Hiba Abu Nada
Hiba Abu Nada. Writer from Gaza. Born on 24 June 1991. Her first novel, Oxygen is not for the Dead, was published in 2017. On the evening of October 20, Hiba Abu Nada was martyred with her family under bombardment in their home in the Manara neighborhood of Khan Yunis.
7 October, 6:54am
We go to sleep thinking about very ordinary things, a university exam, buying a new piece of clothing, worrying about applying to a job, then suddenly the sound of the alarm changes, exams are cancelled, schools and universities are shut down, gunpowder blasts everywhere, Al-Jazeera turns red, we turn on the radio, Telegram, in our minds we start to reschedule all our plans. In Gaza, everything changes in an instant.
8 October, 11:30am
Our newsfeeds are funeral homes / memorial services / obituary pages. We move from page to page as if walking through a square full of funerals packed side by side. God, the weight of these days.
8 October, 10:02pm
America wants to send an aircraft carrier to support the Zionist entity. Good, inshallah when we are liberated we will turn it into a floating restaurant in the sea.
9 October, 12:34pm
-Where are these fusillades coming from?
-From our hearts, each bursting from the agony of a Gazan.
9 October, 4:52pm
In every previous war, there was some kind of pattern to the entity’s targets, one time it would be families, another time mosques, another time streets, another time border areas or town centers, another time high rises, there was some kind of plan for the explosions that we could grasp, we the ones under the explosions, and based on that we would deduce the goals and the trajectory and how long we could expect the war to last.

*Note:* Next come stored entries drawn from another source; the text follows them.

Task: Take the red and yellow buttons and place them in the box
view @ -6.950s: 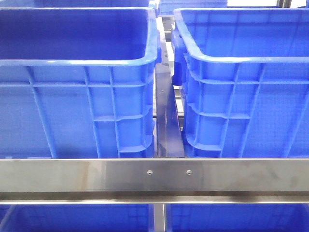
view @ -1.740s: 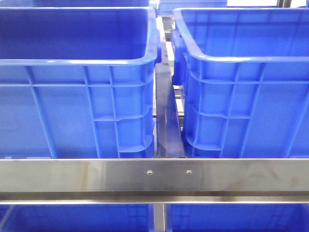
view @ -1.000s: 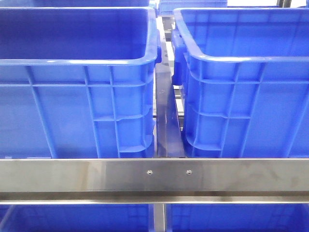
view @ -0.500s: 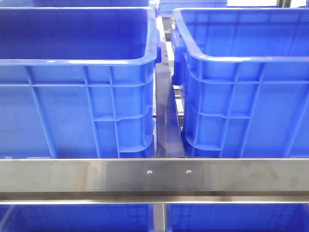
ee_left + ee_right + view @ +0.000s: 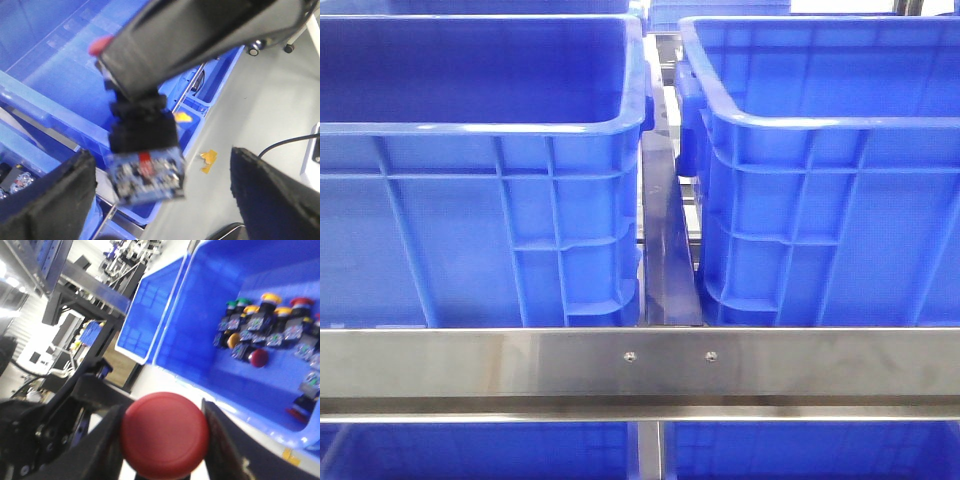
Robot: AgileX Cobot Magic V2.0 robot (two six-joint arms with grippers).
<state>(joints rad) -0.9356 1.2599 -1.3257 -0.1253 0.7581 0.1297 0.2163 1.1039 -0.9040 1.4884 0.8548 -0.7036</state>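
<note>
My right gripper [image 5: 165,439] is shut on a red button [image 5: 165,432], its round cap squeezed between both fingers. From the left wrist the same button shows as a black body with a blue terminal base [image 5: 147,175] and a red sliver of cap [image 5: 100,46]. It hangs from the right arm's dark fingers [image 5: 175,45]. My left gripper [image 5: 160,200] is open, its pads wide apart on either side of that base and touching nothing. An orange-yellow sliver [image 5: 182,118] peeks out behind the body. Neither gripper appears in the front view. Which blue crate is the box, I cannot tell.
A blue crate [image 5: 200,340] behind the red cap holds several buttons with red, yellow and green caps. Two deep blue crates [image 5: 480,127] [image 5: 820,122] stand side by side behind a steel rail [image 5: 640,362]. Grey floor with yellow tape [image 5: 209,159] lies below.
</note>
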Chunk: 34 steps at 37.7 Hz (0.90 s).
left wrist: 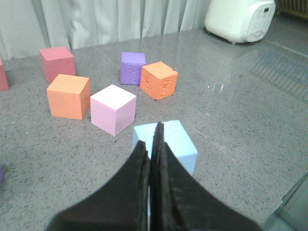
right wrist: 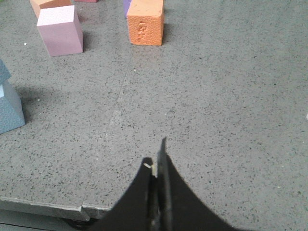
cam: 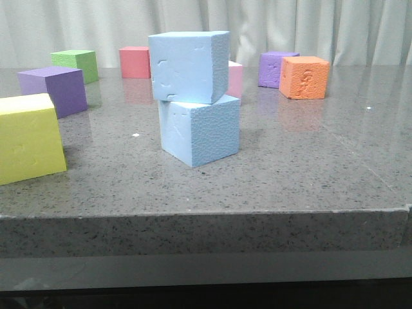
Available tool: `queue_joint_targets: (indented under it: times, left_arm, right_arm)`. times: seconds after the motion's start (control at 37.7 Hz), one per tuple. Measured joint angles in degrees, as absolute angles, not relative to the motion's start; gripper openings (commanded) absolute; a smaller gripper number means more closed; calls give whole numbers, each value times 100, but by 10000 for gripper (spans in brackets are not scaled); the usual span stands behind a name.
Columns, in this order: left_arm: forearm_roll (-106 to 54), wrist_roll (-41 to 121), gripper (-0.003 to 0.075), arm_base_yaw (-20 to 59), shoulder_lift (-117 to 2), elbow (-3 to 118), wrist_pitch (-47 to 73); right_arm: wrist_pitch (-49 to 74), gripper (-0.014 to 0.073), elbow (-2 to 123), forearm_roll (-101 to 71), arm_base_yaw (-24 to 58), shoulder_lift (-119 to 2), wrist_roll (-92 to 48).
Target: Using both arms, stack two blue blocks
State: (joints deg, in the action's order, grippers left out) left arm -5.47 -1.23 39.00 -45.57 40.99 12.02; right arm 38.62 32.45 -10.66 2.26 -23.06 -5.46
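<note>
One foam cube [cam: 188, 65] sits atop another [cam: 201, 131] (slightly twisted), near the desk's [cam: 309, 167] front edge; other cubes [cam: 304, 77] lie behind.

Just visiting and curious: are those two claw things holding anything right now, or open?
Left gripper: closed, holding nothing; the stacked blue blocks sit beyond it.
Right gripper: closed, empty, over the table.

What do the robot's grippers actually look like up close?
Only the fingers show. The left gripper has two matte black fingers, broad at the base and curving to narrow tips. The right gripper looks the same, black and tapered, with a small pale speck near its tips. No cables or markings visible.
</note>
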Motion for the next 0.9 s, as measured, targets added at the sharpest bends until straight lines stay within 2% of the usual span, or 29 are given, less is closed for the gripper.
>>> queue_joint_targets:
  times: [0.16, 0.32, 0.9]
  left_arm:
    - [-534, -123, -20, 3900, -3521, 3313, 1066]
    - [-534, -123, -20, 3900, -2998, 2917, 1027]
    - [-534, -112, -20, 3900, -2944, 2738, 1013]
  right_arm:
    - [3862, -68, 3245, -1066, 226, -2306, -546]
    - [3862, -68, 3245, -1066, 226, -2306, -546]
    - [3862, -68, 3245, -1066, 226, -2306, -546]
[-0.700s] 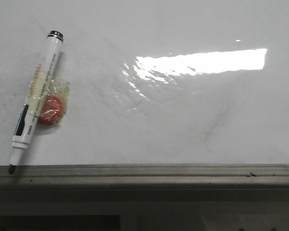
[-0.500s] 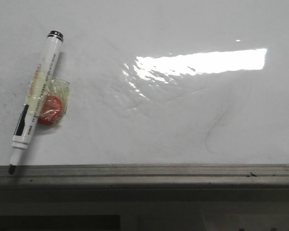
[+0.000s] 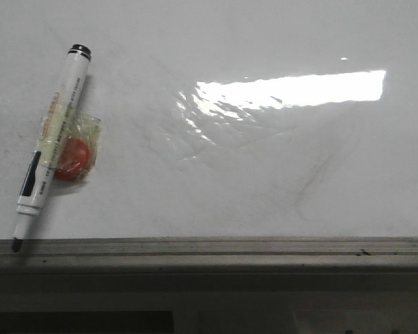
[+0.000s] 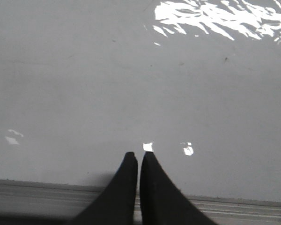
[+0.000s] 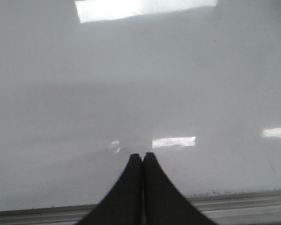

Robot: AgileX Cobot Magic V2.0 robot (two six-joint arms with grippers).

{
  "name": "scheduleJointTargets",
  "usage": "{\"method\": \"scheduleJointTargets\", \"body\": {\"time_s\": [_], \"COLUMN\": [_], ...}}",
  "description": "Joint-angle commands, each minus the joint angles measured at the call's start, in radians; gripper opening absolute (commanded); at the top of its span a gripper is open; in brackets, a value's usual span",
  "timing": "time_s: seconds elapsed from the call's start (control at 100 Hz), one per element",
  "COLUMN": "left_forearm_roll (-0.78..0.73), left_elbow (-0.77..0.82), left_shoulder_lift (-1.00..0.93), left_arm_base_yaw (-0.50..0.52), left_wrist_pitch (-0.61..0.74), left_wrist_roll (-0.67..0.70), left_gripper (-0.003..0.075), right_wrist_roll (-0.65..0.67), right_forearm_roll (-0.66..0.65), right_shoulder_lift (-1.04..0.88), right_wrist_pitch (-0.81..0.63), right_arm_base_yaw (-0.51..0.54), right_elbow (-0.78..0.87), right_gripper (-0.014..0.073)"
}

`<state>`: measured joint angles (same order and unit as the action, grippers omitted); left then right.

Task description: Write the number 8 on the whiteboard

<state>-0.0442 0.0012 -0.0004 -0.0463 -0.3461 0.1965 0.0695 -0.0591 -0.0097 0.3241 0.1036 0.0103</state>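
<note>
Left gripper closed, empty, over bare whiteboard near frame. Right gripper likewise pinched, empty. Marker lies uncapped at board's left, tip toward frame, taped to red magnet, likely anti-roll. No 8 drawn yet.

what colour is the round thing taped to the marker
Red, under clear tape; best seen in the front view.

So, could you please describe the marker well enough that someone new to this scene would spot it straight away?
On the whiteboard, look to the left side near the grey frame strip. The marker lies there uncapped, its dark tip at the frame. It is long and white with a black end, unlike the small red object wrapped in clear film touching it.
</note>
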Motion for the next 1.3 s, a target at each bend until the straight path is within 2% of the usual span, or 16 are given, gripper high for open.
{"method": "scheduleJointTargets", "body": {"time_s": [0.0,0.09,0.4,0.89,1.149,1.289], "left_forearm_roll": [-0.012,-0.043,-0.308,-0.294,-0.278,-0.228], "left_elbow": [0.032,0.032,0.032,0.032,0.032,0.032], "left_shoulder_lift": [-0.031,-0.031,-0.031,-0.031,-0.031,-0.031], "left_arm_base_yaw": [0.002,0.002,0.002,0.002,0.002,0.002], "left_wrist_pitch": [0.044,0.051,0.039,0.047,0.104,0.174], "left_wrist_roll": [0.003,0.003,0.003,0.01,0.012,0.012], "left_gripper": [-0.002,-0.002,-0.002,-0.002,-0.002,-0.002], "right_wrist_roll": [-0.008,-0.008,-0.008,-0.008,-0.008,-0.008], "right_forearm_roll": [-0.013,-0.013,-0.013,-0.013,-0.013,-0.013], "right_shoulder_lift": [-0.022,-0.022,-0.022,-0.022,-0.022,-0.022], "right_wrist_pitch": [-0.022,-0.022,-0.035,-0.132,-0.159,-0.294], "right_arm_base_yaw": [0.005,0.005,0.005,0.005,0.005,0.005], "right_elbow": [0.014,0.014,0.014,0.014,0.014,0.014], "right_gripper": [-0.0063,-0.0063,-0.0063,-0.0063,-0.0063,-0.0063]}}
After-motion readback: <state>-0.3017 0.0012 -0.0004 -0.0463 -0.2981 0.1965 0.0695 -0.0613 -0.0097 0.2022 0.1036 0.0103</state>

This time there is no pattern, everything is being bombed every previous war being squeezed into this war, Gaza from the north to the south being bombed in a chaotic, catastrophic manner, mass butchery, senseless assassination of everything. But it is our endurance and our faith in God that allows us to look at the planes and become calm before we start to cry, or when we start to cry after the silence and say: O God, we have no one but You.
9 October, 6:39pm
Dear friends,
We are entering a chapter in which we will be isolated from the world so that the city can be eradicated in the shortest time possible, a time when we won’t be able to communicate with anyone inside or outside the city. Night hasn’t fallen yet and the shelling is like hell. Until then cover us in a flood of prayer and send a message, or even a word, of steadfastness and freedom on our behalf. We entrust Gaza and everything within her to God, the Guardian, the Almighty.
10 October, 9:29am
At the beginning of the day, after making sure we are still alive, we start to count each other who is still here and who has turned into a funeral, not just people, streets and neighborhoods too. The whole city has been martyred.
10 October, 8:56pm
I seek refuge in You
from injury and agony
the seven oft-repeated verses
I declare
from phosphorus, the taste of orange
and the colors of cloud
from the smoke
I seek refuge in You
they who fell in love and died
the dust will scatter
and they laugh
11 October, 11:09am
Gaza did everything she could to confront this oppression. She surpassed imagination, rose above the limits of the possible and impossible, smashed all the statues and prohibitions, invented a steadfastness that will be taught in history, ascribed to Gaza, and when the lies are shed, the politicians and their hypocrisy fall away, and porcelain humanity collapses in on itself: Gaza will remain, an incomprehensible, impossible legend, a world record that cities, civilizations, armies might only attain in an era of prophets and miracles.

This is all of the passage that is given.